Content Design: Your tone of voice can attract or drive customers away

March 31, 2021 • 3 min read

404 Pages are an example of good and bad tone of voice uses

The tone of voice refers to what you make your users feel or think about your product. It influences people’s perceptions on your content. So it affects metrics as interactions, conversions and even sales.

Often, stakeholders want to use a “friendly” tone. But that’s not clear, and irreverent content hardly communicates trustworthiness and professionalism.

As UX Designer, you must advocate for a tone of voice based on the user’s context and concerns. You need to guide your team to tailor the content as if it was a person who your users will be attracted to listen to.

1. Identify your audience context

Cartoons of different types of people usign different type of devices

  • Role. Note what makes them different: Why do they need your content? Where are they going to use it? What is their context like?
  • Experience. Check if they have some special knowledge or expertise degree: How familiar are they with the content? Are they beginners?
  • Vocabulary. Consider if there’s any term that may cause confusion: How do they talk to each other? Are they fluent in the language?
  • Commitment level. Observe how much value they give to your information: Are they willing to invest time in it? Is it for emergencies?

2. Highlight your business purpose

Start with why, as Simon Sinek suggests

People want something that solves the problem. But they don’t buy what you do, they buy something that makes them feel they are better. However, stakeholders want to focus the message on features, technology or pricing plans. They forget the business heart as a storytelling tool.

  • Why did the company or project start?
  • Why should people care about it?

3. Choose the correct tone of voice

4 metrics to identify the tone of voice of a content

Gather your team and some company’s content (website, blogs, or emails). Read them aloud and classify them in groups of tone. They may sound casual, technical, informative, etc. Then select those that match your business purpose and audience context to experiment.

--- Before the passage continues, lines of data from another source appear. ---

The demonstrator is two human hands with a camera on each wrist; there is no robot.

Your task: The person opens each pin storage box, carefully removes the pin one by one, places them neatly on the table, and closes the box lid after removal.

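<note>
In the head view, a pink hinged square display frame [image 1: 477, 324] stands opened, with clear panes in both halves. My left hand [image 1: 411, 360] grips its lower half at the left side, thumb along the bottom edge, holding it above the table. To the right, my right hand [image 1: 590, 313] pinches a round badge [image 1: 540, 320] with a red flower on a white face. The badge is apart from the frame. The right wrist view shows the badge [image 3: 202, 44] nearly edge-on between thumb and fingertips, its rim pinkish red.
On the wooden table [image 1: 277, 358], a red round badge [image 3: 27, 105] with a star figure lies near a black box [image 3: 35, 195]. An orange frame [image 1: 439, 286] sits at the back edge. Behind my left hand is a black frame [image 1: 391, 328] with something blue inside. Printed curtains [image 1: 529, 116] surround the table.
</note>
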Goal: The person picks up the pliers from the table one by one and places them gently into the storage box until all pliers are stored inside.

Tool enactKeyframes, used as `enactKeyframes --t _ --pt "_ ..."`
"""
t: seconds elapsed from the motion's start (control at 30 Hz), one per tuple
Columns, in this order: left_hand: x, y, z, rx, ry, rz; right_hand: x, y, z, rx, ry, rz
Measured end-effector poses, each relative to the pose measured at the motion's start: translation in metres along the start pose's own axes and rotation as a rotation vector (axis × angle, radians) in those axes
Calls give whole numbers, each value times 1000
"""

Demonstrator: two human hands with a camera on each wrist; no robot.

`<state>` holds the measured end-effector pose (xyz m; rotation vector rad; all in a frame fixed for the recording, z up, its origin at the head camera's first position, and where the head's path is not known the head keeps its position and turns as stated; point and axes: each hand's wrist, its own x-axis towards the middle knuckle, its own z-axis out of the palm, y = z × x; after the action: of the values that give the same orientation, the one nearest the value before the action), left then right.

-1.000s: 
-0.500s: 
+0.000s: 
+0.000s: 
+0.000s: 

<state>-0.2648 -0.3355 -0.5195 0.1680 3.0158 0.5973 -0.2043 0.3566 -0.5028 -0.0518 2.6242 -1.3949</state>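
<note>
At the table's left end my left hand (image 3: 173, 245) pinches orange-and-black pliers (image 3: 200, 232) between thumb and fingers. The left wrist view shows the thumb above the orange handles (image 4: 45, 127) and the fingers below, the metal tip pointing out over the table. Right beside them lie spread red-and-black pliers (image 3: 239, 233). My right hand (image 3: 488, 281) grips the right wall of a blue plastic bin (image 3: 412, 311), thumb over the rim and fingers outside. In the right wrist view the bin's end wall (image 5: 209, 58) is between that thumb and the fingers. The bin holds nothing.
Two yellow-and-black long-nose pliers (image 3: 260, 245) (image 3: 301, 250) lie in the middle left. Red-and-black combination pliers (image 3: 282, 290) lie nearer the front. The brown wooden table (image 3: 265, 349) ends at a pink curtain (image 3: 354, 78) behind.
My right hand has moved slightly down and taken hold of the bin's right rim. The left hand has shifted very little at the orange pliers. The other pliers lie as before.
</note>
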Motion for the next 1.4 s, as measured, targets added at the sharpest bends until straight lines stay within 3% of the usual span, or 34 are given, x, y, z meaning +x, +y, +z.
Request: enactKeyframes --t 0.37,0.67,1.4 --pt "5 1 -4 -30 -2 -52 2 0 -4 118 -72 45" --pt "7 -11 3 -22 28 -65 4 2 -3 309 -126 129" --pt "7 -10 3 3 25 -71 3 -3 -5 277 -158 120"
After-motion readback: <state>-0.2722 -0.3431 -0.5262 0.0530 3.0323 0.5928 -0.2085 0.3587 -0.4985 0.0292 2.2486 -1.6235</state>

  • Consider how to use pronouns: using the third-person (Company Name) is distanced and even abstract about who is speaking. But using the first-person (We) is warmer and gives the perception of a group of people instead of a faceless company.
  • Writing about your audience using the second-person (You) is direct and engaging, while using the third-person (Customers) is more detached. Similarly, use contractions to make your tone more conversational or avoid them to sound more formal.

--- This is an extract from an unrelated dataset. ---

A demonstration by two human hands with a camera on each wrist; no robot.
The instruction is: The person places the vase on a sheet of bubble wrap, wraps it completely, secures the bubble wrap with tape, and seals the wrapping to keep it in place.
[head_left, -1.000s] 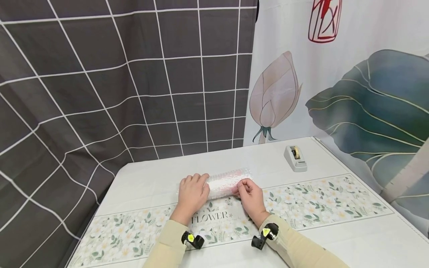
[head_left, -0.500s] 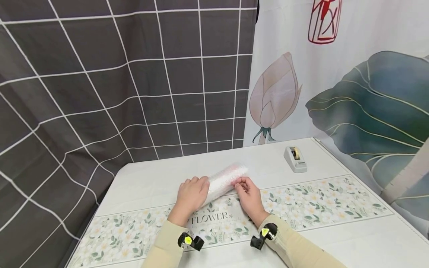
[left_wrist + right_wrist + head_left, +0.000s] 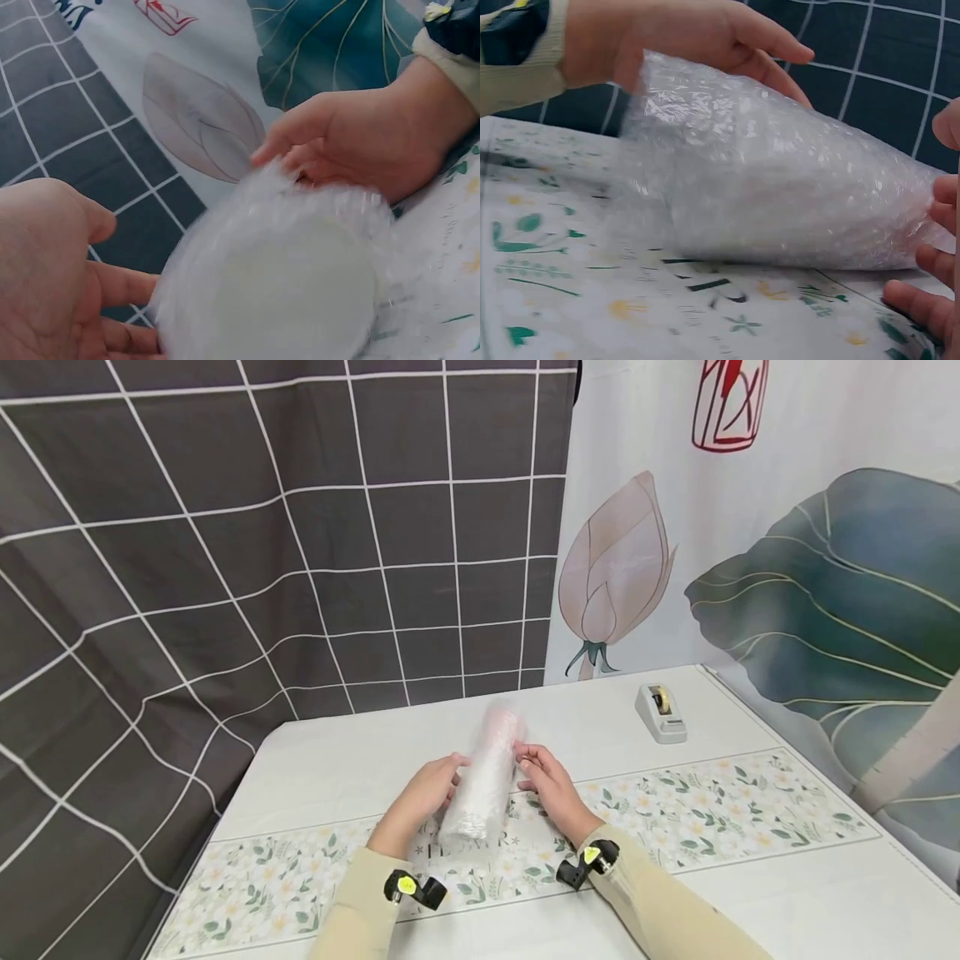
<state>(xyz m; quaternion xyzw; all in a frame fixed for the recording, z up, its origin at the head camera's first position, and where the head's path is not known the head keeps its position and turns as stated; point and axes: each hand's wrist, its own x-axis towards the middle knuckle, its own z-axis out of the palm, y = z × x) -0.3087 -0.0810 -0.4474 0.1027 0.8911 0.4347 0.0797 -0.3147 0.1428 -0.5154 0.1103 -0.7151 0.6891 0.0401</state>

4. Test and iterate your content

Collection of adjectives for tones of voice

Something I love to do is humanizing the piece of content. Ask your users, if this content was a person, what would it be like? To overcome the confusion, ask about clothing, hobbies, favorite places, etc.

  • Does the person described match your selected tones?
  • Do users percibe the business purpose?
  • Have you found the correct words and pronouns?

5. Spread the news

Creative team at the meeting room

Publish a guide within your organization. It must include:

  • Definitions of the correct tones of voice
  • Specify which tones are incorrect (i.e. We are casual not formal)
  • Provide some example sentences using both cases

This document should also quote the business purpose and explain the target audience. It will help stakeholders to communicate a clear, meaningful and aligned message to your users.

Remember, you can keep users engaged by offering a trustworthy and professional experience. You only need to prove that the business cares about their needs. Because as in any relationship, loyalty comes after trust.